- **EXERCISE REQUIREMENTS**: From the entries that follow, copy exactly the lines beginning at the line holding "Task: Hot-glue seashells" and continuing through the line holding "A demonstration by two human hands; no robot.".

RECORDS PROVIDED START

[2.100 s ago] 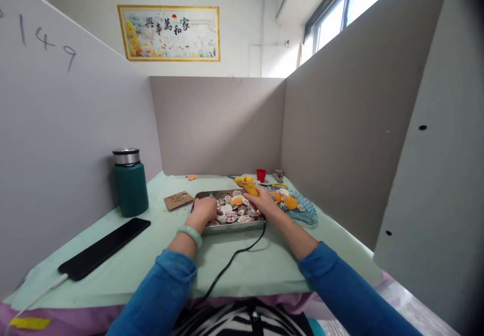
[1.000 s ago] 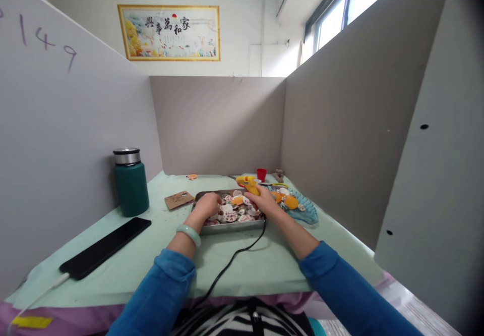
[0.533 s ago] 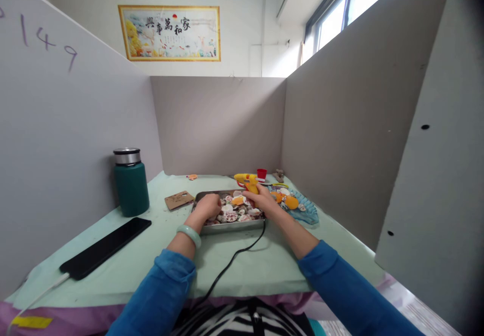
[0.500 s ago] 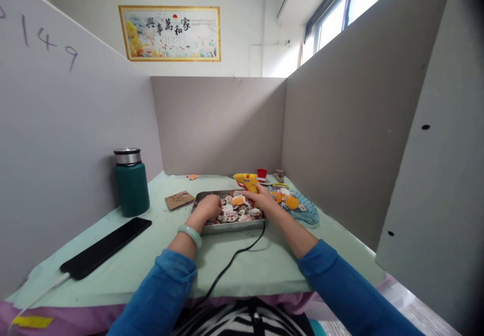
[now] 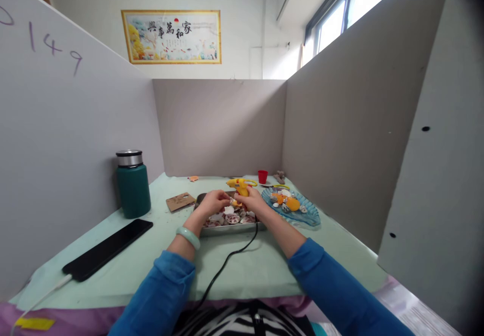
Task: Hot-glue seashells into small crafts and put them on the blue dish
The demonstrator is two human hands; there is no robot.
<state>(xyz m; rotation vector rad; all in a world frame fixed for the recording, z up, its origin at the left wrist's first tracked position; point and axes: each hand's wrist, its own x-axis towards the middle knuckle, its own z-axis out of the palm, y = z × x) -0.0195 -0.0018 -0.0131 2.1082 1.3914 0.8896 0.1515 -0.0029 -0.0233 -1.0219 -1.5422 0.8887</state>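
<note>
My right hand (image 5: 252, 201) is wrapped round the grip of a yellow glue gun (image 5: 239, 185), its nozzle pointing left over the tray. A black cord (image 5: 227, 264) runs from it toward my lap. My left hand (image 5: 216, 203) hovers above the left part of the metal tray (image 5: 227, 231), fingers pinched close to the gun; what they hold, if anything, is too small to make out. Many seashells (image 5: 232, 218) fill the tray below both hands, partly hidden by them.
To the right stands a blue scalloped dish (image 5: 310, 217) with orange and pale shells. A red cup (image 5: 262, 176) is behind it. Brown card (image 5: 180, 202), a green thermos (image 5: 133, 189) and a black phone (image 5: 108, 249) lie or stand on the left. Grey partitions enclose the table.
My left hand has lifted out of the shells and moved toward the glue gun. My right hand has brought the gun left and slightly down, uncovering more of the blue dish and red cup.
</note>
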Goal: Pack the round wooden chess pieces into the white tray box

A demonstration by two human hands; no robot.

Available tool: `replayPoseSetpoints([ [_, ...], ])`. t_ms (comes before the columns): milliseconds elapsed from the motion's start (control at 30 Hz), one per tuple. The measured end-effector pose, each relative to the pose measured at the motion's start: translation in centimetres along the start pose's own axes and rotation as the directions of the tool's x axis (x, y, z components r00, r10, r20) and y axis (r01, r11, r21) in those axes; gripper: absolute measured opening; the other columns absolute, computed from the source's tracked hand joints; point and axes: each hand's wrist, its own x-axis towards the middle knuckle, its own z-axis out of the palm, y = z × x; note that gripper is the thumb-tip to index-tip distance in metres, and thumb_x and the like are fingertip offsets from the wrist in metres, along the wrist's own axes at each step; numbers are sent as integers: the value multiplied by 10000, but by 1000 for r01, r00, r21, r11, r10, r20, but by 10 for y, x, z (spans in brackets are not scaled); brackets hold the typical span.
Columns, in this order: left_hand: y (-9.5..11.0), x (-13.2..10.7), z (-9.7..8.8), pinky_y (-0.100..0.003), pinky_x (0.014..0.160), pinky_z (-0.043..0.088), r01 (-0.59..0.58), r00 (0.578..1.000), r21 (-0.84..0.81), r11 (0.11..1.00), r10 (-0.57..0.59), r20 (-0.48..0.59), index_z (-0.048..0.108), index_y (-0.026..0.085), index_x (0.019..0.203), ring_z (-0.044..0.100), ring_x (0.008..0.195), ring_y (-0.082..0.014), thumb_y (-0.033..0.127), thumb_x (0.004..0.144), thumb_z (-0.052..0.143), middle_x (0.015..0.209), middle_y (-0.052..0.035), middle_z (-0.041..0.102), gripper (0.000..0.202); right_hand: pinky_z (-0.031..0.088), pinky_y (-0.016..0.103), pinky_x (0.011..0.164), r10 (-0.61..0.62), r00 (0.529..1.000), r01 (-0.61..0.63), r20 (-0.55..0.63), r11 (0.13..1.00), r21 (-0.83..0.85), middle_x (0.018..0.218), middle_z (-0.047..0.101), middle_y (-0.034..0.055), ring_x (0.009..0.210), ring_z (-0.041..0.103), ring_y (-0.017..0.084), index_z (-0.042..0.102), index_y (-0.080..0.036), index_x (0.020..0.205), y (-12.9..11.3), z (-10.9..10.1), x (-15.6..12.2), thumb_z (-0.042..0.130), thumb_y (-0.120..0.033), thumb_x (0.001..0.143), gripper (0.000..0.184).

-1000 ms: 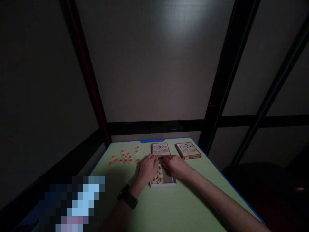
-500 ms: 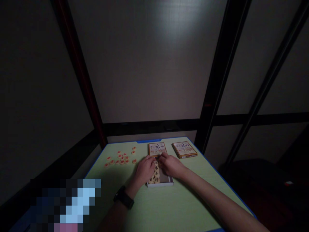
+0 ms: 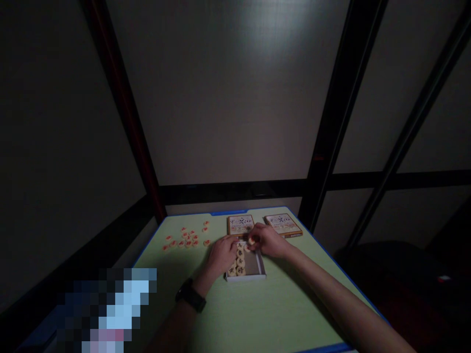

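Note:
An open white cardboard box tray [image 3: 246,278] lies on the table, with two columns of round wooden Chinese chess pieces [image 3: 240,262] marked in black on its left side. Curled over the tray's left edge is my left hand [image 3: 222,256], its fingers closed on the side and partly hiding the left column. At the tray's far end, my right hand [image 3: 268,241] pinches a light chess piece [image 3: 251,241] between thumb and fingers. One more piece [image 3: 247,248] rests just below those fingers inside the tray. The tray's right part shows bare brown bottom.
Several red-marked chess pieces [image 3: 189,242] are scattered on the left of the green table [image 3: 235,318]. Two flat printed boxes [image 3: 240,224] lie behind my hands, the right-hand box [image 3: 283,224] nearer the table's right edge. A panelled wall [image 3: 231,122] stands behind the table.
My right hand has lifted slightly and moved right, so the piece in its fingers and another below it now show. My left hand stays at the tray. The view has shifted a little.

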Motion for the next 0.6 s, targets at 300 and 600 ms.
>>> replayPoseSetpoints([
  [300, -1, -1, 2, -287, 969, 475, -27, 1000, 20, 999, 27, -4, 723, 193, 1046, 653, 1058, -190, 119, 880, 449, 1113, -61, 727, 328, 395, 253, 658, 106, 987, -86, 123, 984, -155, 822, 727, 38, 796, 654, 203, 737, -217, 983, -16, 6, -4, 786, -284, 736, 261],
  [600, 4, -3, -3, -271, 974, 468, -23, 1000, 29, 999, 23, 11, 715, 201, 1053, 647, 1069, -181, 125, 889, 440, 1130, -55, 722, 329, 380, 240, 606, 132, 982, -114, 134, 984, -134, 761, 723, 0, 691, 634, 171, 712, -225, 1061, -23, 2, -5, 697, -194, 714, 349],
])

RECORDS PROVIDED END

- **RESPONSE TO THIS EXERCISE**:
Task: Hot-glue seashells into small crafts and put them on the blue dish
The demonstrator is two human hands; there is no robot.
<state>(xyz m; rotation vector rad; all in a world frame fixed for the recording, z up, its origin at the left wrist's first tracked position; point and axes: each hand's wrist, its own x-axis towards the middle knuckle, its own z-axis out of the palm, y = z × x) -0.0195 -0.0018 -0.0131 2.1082 1.3914 0.8896 0.1515 -0.0029 -0.0233 -1.0219 -1.5422 0.8887</state>
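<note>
My right hand (image 5: 252, 201) is wrapped round the grip of a yellow glue gun (image 5: 239, 185), its nozzle pointing left over the tray. A black cord (image 5: 227, 264) runs from it toward my lap. My left hand (image 5: 216, 203) hovers above the left part of the metal tray (image 5: 227, 231), fingers pinched close to the gun; what they hold, if anything, is too small to make out. Many seashells (image 5: 232, 218) fill the tray below both hands, partly hidden by them.
To the right stands a blue scalloped dish (image 5: 310, 217) with orange and pale shells. A red cup (image 5: 262, 176) is behind it. Brown card (image 5: 180, 202), a green thermos (image 5: 133, 189) and a black phone (image 5: 108, 249) lie or stand on the left. Grey partitions enclose the table.
My left hand has lifted out of the shells and moved toward the glue gun. My right hand has brought the gun left and slightly down, uncovering more of the blue dish and red cup.
</note>
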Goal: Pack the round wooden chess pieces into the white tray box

A demonstration by two human hands; no robot.

This answer is complete as it stands.